Antesdeayer terminé -sin contar correcciones, claro- un capítulo (o pop-pin: unidad de contenido, digamos), titulado «El sonido de la carcoma (The beatle death clock)». Me ha costado un poco, aunque los capítulos de Pop-pins están saliendo muy cortitos. En esta ocasión, en esta novela, lo que más me cuesta es, sin embargo, poner diques a la narración, contener los hilos de pensamiento que salen disparados hacia diversas direcciones; me cuesta porque tengo la sensación de que todo está totalmente interrelacionado y que la presencia escrita de cualquiera de estas aventureras incursiones estaría justificada sobradamente. Pero la escritura también es elección, como todo en la vida. Debe ser elección. Espero que acertada.

La verdad es que escribo con cuentagotas. La actividad mental que trasluce el párrafo anterior ocurre ahora ocasionalmente. Estoy muy cansada a estas alturas de «curso». Por muchas circunstancias personales y profesionales.  Además me temo que algunas de estas circunstancias no van a cambiar a corto plazo. No sé si podré resolver Pop-pins. No lo sé.

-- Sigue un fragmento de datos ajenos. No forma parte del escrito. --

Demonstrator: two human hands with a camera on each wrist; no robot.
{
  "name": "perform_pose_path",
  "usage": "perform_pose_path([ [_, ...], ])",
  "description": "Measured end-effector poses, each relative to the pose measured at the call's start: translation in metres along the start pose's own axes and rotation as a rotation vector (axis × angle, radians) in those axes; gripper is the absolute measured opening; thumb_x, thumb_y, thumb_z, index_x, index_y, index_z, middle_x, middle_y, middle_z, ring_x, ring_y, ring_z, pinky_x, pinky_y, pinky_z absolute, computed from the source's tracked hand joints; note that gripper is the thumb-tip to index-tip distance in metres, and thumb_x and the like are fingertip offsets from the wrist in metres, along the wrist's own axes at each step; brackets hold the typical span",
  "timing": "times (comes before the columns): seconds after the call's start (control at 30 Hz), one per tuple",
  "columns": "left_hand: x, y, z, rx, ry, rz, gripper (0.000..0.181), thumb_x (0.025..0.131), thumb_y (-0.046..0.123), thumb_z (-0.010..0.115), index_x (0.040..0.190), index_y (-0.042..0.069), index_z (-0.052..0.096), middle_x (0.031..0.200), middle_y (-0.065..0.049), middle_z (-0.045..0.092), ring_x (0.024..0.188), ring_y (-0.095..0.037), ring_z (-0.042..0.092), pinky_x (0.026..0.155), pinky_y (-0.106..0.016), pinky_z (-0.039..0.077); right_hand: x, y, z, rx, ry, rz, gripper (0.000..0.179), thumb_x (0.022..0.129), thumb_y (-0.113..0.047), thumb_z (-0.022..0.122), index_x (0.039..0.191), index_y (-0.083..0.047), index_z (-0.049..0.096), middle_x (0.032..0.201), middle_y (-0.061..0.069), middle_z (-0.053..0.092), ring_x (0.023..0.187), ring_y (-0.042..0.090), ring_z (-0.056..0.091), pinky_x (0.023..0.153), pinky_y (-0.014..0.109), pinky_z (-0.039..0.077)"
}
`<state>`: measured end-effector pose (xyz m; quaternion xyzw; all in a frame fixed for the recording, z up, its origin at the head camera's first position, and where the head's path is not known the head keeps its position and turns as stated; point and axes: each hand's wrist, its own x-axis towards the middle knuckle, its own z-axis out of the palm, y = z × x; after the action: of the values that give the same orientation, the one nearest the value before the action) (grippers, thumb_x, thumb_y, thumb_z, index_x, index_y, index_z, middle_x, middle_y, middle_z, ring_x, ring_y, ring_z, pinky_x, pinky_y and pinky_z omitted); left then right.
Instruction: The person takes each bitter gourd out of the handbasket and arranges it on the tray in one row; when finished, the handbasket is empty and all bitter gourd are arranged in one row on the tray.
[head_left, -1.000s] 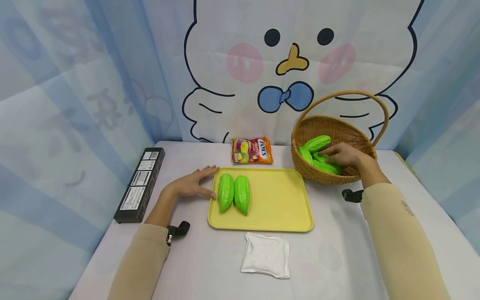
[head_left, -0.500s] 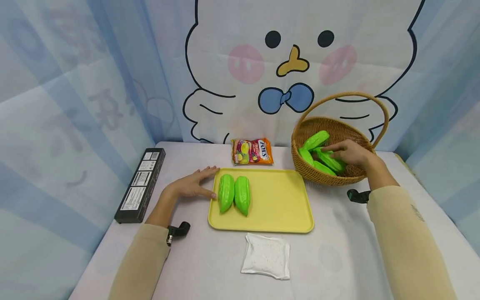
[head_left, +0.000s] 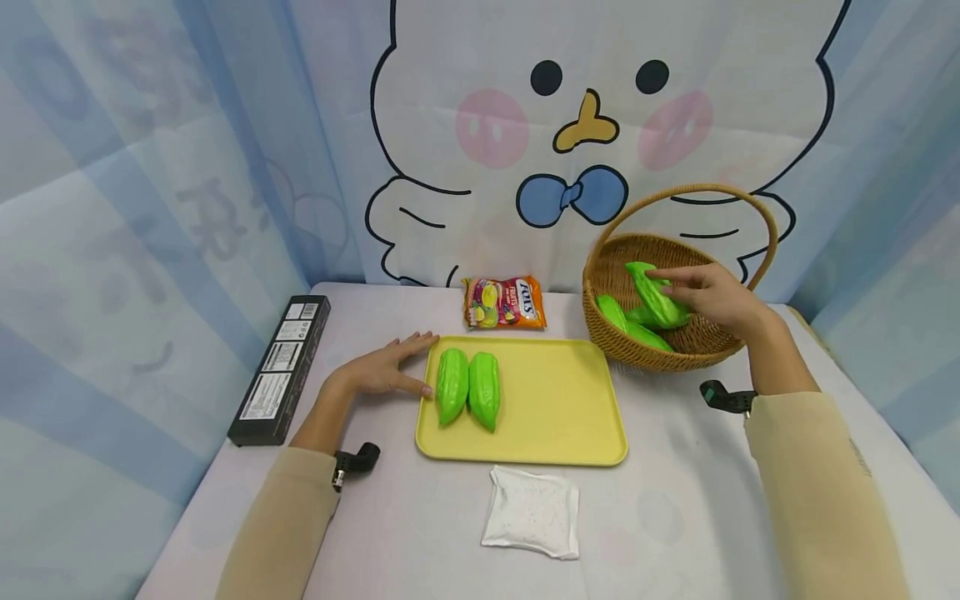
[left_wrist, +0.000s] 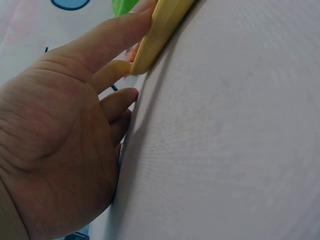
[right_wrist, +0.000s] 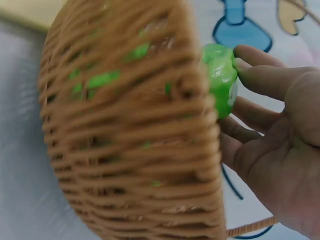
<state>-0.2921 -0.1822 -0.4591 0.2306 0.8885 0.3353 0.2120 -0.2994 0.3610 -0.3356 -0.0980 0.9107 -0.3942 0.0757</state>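
Observation:
My right hand [head_left: 712,298] pinches a glossy, ridged green bitter melon [head_left: 654,293] at the mouth of the wicker basket [head_left: 660,358]. In the right wrist view, that bitter melon [right_wrist: 220,80] shows above the rim, between thumb and fingers. Several more bitter melons [head_left: 612,312] lie inside, partly hidden. My left hand [head_left: 378,368] rests at the left edge of the yellow tray [head_left: 555,400], fingers spread, thumb touching the rim. Two bitter melons [head_left: 483,390] lie side by side at the tray's left. In the left wrist view, the thumb [left_wrist: 115,37] meets the tray's edge.
An orange candy bag [head_left: 504,302] lies behind the tray, and a white packet [head_left: 532,512] in front of it. At the far left is a long black box [head_left: 281,367]. The basket's tall handle [head_left: 693,190] arches over its opening. A printed curtain stands behind the table.
My right hand has lifted a bitter melon from the pile toward the basket's mouth, tilting it, and has drawn slightly right. The left hand and tray stay where they were.

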Motion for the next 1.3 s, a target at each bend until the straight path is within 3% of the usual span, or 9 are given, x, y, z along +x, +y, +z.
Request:
perform_pose_path([
  [0.13,0.000,0.000,0.000,0.006,-0.001,0.004,0.105,0.083,0.052,0.084,0.166,0.025,0.028,0.176,-0.002,0.015,0.164,-0.028,0.002,0.134,-0.053,-0.005,-0.009,-0.007,0.004,0.016,0.025,-0.044,0.044,0.110,-0.022,0.054,0.154,-0.018,0.053,0.146,0.013,0.057,0.103,0.003,0.057,0.077,0.018,0.054],
  [0.23,0.001,-0.001,0.000,0.004,-0.001,0.001,0.105,0.082,0.052,0.085,0.166,0.026,0.027,0.176,-0.002,0.015,0.164,-0.028,0.002,0.134,-0.054,-0.005,-0.015,-0.011,0.008,0.027,0.056,-0.088,0.045,0.109,-0.024,0.055,0.154,-0.017,0.054,0.159,0.010,0.047,0.116,-0.003,0.053,0.084,0.011,0.053],
  [0.43,0.002,-0.001,0.001,0.010,0.000,-0.001,0.105,0.082,0.053,0.085,0.166,0.026,0.027,0.176,-0.001,0.015,0.164,-0.027,0.002,0.134,-0.054,-0.005,-0.031,-0.022,0.018,0.098,0.139,-0.164,0.044,0.108,-0.026,0.057,0.151,-0.016,0.057,0.154,0.001,0.052,0.113,0.000,0.055,0.083,0.011,0.054],
  [0.57,0.002,-0.001,0.001,0.016,0.003,0.004,0.105,0.083,0.052,0.084,0.166,0.025,0.028,0.176,-0.002,0.016,0.164,-0.028,0.002,0.134,-0.054,-0.005,-0.039,-0.027,0.029,0.219,0.174,-0.294,0.041,0.106,-0.012,0.060,0.146,-0.006,0.060,0.143,-0.007,0.062,0.107,0.003,0.060,0.081,0.013,0.056],
  [0.67,0.002,-0.001,0.000,0.014,0.003,0.004,0.105,0.083,0.051,0.084,0.166,0.024,0.028,0.176,-0.004,0.016,0.164,-0.030,0.002,0.133,-0.055,-0.005,-0.042,-0.030,0.040,0.320,0.157,-0.395,0.039,0.103,-0.001,0.061,0.142,0.001,0.062,0.139,-0.008,0.066,0.104,0.005,0.064,0.079,0.014,0.059],
  [0.77,0.002,-0.001,0.001,0.008,0.008,-0.004,0.106,0.082,0.052,0.085,0.167,0.025,0.027,0.176,-0.004,0.016,0.164,-0.030,0.002,0.133,-0.057,-0.004,-0.043,-0.034,0.052,0.371,0.129,-0.444,0.038,0.102,0.001,0.061,0.140,0.004,0.062,0.140,-0.009,0.065,0.107,0.007,0.065,0.079,0.014,0.060],
  [1.03,0.002,-0.002,0.000,0.010,0.013,-0.014,0.108,0.080,0.055,0.085,0.167,0.028,0.026,0.176,0.000,0.015,0.164,-0.028,0.002,0.133,-0.056,-0.003,-0.037,-0.050,0.078,0.286,0.100,-0.476,0.036,0.102,-0.001,0.063,0.138,0.001,0.065,0.142,-0.005,0.063,0.121,0.011,0.061,0.086,0.015,0.060],
  [1.3,0.001,-0.001,0.001,0.008,0.015,-0.007,0.108,0.080,0.054,0.085,0.167,0.028,0.026,0.176,-0.002,0.015,0.164,-0.029,0.001,0.133,-0.057,-0.004,-0.028,-0.057,0.098,0.258,0.047,-0.451,0.037,0.101,-0.006,0.066,0.138,-0.007,0.068,0.149,0.010,0.060,0.139,0.007,0.050,0.110,0.016,0.046],
])
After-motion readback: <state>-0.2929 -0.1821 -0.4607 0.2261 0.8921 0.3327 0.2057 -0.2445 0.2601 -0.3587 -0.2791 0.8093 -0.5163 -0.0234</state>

Mientras escribo, sigo buscando cosas que apoyen mi escritura. He encontrado una entrevista a Faulkner, que creo que ya había leído, y que no utilizaré. Una en la que afirma que el verdadero escritor -o buen escritor-, (no sé cómo lo expresa exactamente, no la tengo ahora en la pantalla y ya no me apetece buscarla) es el que vive absolutamente centrado en su escritura, capaz de vivir de nada, etc.  Supongo que hace años (bastantes) me hubiera parecido una opinión admirable. Ahora no. Es demasiado simple (con perdón). Aunque ya entiendo que la época desde la que Faulkner habla defendía esas posiciones, digamos, un tanto mesiánicas respecto a la labor y el caracter del escritor. De todas formas me ha hecho daño. Me ha hecho dudar aún más de mi misma. Y no porque me autoetiquete como escritora (nadie aparece ya en este mundo como de un único perfil, y además soy una amateur). En fin, paradojas.